Daniel O'Connell (August 6, 1776May 15, 1847), known as The Liberator or The Emancipator, was Ireland's predominant politician in the first half of the nineteenth century. A critic of violent insurrection in Ireland, he once said that the freedom of Ireland was not worth the spilling of one drop of blood. Instead he focused entirely on parliamentary and populist methods to force change. He often warned the British Establishment that if they did not reform the governance of Ireland, Irishmen would start to listen to the "counsels of violent men." Successive British governments continued to ignore this advice, long after his death.

Born to a wealthy Catholic family in County Kerry, O'Connell studied at Catholic schools in France and was admitted to Lincoln's Inn in 1794, transferring to Dublin's King's Inn two years later.
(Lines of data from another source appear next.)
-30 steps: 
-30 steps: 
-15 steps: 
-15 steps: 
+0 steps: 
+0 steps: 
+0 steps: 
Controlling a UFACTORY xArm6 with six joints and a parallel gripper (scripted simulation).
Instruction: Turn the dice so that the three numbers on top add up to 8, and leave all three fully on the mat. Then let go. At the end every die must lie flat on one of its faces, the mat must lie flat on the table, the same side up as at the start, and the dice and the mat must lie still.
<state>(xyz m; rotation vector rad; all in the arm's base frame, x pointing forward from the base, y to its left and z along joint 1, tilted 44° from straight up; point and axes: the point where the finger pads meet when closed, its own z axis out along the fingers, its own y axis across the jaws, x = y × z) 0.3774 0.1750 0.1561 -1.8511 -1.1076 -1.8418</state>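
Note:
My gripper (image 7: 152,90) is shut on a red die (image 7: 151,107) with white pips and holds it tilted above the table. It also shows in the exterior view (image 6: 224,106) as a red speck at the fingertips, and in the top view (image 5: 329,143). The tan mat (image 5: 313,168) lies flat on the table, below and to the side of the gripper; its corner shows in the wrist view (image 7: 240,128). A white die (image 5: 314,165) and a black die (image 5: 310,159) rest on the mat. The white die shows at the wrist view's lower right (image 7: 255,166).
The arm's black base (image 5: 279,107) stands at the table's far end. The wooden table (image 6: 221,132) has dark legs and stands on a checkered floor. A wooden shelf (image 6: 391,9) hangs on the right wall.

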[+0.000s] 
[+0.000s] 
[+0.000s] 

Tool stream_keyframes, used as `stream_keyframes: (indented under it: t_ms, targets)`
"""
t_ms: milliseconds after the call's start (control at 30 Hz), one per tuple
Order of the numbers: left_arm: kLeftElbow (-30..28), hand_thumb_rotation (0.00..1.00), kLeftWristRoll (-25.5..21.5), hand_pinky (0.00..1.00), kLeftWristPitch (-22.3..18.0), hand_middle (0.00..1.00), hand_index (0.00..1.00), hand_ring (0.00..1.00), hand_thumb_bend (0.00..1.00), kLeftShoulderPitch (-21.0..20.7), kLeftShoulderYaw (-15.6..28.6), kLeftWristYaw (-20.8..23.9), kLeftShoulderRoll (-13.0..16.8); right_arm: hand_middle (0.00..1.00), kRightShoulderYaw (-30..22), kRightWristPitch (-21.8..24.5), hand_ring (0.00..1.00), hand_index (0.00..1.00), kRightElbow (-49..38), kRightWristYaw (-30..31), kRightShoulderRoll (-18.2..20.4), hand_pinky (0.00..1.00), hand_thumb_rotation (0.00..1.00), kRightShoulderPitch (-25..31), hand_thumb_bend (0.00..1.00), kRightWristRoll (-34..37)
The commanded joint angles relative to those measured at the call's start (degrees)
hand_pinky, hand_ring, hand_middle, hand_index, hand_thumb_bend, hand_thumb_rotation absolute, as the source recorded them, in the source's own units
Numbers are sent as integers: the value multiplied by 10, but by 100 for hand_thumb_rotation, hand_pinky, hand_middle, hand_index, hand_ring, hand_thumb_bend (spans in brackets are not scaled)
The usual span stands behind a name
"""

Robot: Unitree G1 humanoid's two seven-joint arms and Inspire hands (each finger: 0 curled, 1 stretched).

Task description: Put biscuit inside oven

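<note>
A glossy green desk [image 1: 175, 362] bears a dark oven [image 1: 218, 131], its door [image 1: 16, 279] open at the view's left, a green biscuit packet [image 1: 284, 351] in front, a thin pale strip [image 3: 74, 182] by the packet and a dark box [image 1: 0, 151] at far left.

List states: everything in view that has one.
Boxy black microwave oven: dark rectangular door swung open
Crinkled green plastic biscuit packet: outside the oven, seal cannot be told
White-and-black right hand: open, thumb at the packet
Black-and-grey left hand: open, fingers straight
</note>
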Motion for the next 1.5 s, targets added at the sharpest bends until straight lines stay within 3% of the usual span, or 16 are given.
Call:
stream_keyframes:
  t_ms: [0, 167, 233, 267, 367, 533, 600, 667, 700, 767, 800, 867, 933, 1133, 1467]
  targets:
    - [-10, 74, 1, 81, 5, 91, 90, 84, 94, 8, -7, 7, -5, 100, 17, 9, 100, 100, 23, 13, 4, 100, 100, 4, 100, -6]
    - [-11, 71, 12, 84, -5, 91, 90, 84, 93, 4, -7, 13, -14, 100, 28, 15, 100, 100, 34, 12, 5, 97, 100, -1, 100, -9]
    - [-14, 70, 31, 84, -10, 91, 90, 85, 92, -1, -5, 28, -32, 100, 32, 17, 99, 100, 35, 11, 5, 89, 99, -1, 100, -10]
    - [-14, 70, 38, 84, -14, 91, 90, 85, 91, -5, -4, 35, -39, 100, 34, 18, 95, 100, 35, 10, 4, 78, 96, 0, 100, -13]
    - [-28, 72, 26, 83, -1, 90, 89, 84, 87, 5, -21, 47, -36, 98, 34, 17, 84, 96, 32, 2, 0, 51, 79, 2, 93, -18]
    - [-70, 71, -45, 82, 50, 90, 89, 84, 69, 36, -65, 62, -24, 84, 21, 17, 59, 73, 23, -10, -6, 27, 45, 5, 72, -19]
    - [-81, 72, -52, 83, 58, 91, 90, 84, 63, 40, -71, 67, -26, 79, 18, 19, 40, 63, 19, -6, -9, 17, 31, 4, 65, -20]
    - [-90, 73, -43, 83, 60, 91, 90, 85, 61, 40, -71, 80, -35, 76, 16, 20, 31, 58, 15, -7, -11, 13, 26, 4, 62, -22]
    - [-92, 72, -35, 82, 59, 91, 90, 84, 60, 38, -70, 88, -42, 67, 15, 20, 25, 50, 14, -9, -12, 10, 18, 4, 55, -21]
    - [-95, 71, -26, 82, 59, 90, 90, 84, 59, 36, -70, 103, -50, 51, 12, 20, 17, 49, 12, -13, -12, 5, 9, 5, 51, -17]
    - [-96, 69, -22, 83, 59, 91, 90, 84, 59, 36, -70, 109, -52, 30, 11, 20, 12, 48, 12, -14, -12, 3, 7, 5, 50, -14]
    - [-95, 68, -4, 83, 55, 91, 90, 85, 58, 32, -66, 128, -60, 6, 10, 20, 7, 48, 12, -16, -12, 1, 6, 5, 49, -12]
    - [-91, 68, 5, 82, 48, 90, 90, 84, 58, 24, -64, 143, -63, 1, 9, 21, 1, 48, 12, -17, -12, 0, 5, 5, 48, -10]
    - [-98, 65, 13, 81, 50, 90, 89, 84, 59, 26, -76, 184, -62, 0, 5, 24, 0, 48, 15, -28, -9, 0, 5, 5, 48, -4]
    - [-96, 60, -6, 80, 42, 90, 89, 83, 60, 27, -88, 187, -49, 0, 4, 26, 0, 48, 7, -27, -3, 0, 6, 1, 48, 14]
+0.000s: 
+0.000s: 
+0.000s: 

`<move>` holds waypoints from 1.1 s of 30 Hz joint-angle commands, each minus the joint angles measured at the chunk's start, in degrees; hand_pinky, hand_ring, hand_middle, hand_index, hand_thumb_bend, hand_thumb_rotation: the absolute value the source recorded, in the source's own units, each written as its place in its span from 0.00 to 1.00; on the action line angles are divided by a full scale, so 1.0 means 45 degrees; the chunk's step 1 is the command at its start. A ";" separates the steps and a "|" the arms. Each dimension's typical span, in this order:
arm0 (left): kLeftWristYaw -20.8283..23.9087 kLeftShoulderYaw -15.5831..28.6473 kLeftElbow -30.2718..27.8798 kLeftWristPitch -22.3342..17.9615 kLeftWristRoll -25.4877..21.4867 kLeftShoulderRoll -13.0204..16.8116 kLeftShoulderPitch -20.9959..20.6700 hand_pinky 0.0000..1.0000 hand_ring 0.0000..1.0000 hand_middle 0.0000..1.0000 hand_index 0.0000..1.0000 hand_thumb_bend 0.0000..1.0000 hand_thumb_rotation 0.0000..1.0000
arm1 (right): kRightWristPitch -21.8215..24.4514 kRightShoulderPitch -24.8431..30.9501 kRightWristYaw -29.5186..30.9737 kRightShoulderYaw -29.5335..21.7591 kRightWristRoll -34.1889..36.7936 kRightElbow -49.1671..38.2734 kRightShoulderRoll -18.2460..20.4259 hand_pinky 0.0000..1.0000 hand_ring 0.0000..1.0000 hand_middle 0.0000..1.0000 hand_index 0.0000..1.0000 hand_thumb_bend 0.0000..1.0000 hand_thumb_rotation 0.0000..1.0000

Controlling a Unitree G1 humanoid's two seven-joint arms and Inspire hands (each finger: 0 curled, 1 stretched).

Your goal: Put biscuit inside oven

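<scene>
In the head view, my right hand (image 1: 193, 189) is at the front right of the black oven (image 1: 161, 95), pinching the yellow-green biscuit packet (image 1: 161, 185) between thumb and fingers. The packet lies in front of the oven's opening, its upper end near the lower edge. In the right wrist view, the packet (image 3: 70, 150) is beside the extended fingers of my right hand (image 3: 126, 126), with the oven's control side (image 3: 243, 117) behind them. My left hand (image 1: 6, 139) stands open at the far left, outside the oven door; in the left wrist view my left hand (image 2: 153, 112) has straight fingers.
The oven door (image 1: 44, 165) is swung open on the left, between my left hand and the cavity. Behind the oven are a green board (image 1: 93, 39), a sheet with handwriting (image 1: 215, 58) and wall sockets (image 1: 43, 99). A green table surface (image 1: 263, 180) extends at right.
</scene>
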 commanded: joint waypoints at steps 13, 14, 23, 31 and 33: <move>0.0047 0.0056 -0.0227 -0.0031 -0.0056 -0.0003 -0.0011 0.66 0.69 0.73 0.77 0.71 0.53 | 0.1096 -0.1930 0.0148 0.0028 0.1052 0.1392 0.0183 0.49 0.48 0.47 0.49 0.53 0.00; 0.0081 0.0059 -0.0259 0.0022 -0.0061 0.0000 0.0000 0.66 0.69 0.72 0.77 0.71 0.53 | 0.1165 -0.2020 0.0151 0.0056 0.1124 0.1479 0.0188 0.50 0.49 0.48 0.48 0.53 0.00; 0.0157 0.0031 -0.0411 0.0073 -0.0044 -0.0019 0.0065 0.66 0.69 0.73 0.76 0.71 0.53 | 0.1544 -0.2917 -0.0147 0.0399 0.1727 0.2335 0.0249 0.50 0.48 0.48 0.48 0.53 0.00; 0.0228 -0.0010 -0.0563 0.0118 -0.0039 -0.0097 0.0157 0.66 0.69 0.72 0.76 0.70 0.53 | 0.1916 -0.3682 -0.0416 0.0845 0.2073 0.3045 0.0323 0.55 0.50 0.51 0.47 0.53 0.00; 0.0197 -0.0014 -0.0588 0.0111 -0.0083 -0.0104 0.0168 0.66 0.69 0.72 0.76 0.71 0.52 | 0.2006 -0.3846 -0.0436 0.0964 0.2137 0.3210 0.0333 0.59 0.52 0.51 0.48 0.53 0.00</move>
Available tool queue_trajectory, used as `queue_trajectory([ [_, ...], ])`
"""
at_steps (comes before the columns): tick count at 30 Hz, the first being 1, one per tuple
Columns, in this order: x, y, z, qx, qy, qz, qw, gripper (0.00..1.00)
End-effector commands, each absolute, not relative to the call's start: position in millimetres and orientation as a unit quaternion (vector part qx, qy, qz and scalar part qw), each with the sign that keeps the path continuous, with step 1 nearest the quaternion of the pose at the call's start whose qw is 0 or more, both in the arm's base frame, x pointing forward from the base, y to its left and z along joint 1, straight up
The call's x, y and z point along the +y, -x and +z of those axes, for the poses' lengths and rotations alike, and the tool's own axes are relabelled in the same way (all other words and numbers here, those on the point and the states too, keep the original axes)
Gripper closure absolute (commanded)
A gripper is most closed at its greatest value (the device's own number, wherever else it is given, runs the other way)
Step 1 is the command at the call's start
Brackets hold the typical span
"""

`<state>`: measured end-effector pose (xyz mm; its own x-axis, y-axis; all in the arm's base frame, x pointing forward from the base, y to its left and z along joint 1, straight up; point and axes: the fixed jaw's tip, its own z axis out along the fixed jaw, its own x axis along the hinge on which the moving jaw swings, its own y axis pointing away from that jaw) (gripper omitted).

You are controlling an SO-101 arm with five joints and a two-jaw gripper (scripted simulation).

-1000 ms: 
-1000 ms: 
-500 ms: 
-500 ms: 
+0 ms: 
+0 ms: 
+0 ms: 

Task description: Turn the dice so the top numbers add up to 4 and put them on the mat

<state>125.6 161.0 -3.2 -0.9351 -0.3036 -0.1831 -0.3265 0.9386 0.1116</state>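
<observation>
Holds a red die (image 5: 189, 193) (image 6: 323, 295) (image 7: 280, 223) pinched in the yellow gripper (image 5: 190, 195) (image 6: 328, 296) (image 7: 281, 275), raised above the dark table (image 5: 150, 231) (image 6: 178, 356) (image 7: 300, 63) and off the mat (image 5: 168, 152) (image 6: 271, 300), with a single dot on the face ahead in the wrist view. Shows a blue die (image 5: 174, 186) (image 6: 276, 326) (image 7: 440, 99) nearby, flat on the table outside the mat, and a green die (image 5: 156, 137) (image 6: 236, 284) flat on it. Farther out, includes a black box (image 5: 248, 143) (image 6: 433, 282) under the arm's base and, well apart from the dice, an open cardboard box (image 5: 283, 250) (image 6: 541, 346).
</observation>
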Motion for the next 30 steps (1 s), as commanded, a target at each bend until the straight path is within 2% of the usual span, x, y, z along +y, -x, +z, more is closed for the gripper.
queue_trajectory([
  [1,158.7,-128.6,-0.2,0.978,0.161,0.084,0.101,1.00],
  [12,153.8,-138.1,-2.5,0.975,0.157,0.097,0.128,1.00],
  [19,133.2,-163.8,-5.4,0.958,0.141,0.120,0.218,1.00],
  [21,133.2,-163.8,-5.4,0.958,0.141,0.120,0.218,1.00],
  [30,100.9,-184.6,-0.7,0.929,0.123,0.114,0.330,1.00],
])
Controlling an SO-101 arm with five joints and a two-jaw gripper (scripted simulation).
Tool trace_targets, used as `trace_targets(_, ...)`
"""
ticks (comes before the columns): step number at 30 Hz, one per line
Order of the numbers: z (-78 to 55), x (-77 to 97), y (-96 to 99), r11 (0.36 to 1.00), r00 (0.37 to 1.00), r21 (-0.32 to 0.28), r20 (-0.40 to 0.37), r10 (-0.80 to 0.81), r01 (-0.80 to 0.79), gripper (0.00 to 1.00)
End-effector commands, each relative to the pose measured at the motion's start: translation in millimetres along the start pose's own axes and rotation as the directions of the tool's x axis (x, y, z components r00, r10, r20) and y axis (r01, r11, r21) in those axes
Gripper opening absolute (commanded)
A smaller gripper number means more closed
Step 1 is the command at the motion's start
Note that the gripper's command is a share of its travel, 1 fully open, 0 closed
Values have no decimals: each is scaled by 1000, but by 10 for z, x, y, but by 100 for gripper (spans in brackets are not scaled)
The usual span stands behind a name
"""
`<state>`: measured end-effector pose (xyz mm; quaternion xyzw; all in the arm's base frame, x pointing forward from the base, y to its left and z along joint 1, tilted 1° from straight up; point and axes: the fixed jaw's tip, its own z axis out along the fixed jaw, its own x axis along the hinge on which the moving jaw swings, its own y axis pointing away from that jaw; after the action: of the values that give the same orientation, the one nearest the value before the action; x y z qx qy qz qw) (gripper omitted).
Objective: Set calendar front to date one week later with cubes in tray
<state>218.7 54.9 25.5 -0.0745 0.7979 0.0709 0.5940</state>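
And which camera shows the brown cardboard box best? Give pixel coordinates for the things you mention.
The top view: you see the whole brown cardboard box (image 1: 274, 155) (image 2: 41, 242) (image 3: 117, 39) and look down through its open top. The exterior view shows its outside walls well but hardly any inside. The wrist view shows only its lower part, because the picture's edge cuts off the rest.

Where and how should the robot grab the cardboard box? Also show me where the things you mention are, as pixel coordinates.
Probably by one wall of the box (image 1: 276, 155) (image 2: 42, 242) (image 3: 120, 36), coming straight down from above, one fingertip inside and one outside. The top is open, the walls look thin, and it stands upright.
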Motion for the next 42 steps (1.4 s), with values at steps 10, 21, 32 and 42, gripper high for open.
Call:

In his early years, he became acquainted with the pro-democracy radicals of the time, and committed himself to bringing equal rights and religious tolerance to his own country.

In 1798, O'Connell became a barrister. That was the same year in which the United Irishmen staged their famous rebellion, which was put down by the British at the battle of Vinegar Hill. O'Connell did not support the rebellion: he believed that the Irish would have to assert themselves politically, rather than by force. So, for the next decade, he went into a fairly quiet period of private law practice in the south of Ireland.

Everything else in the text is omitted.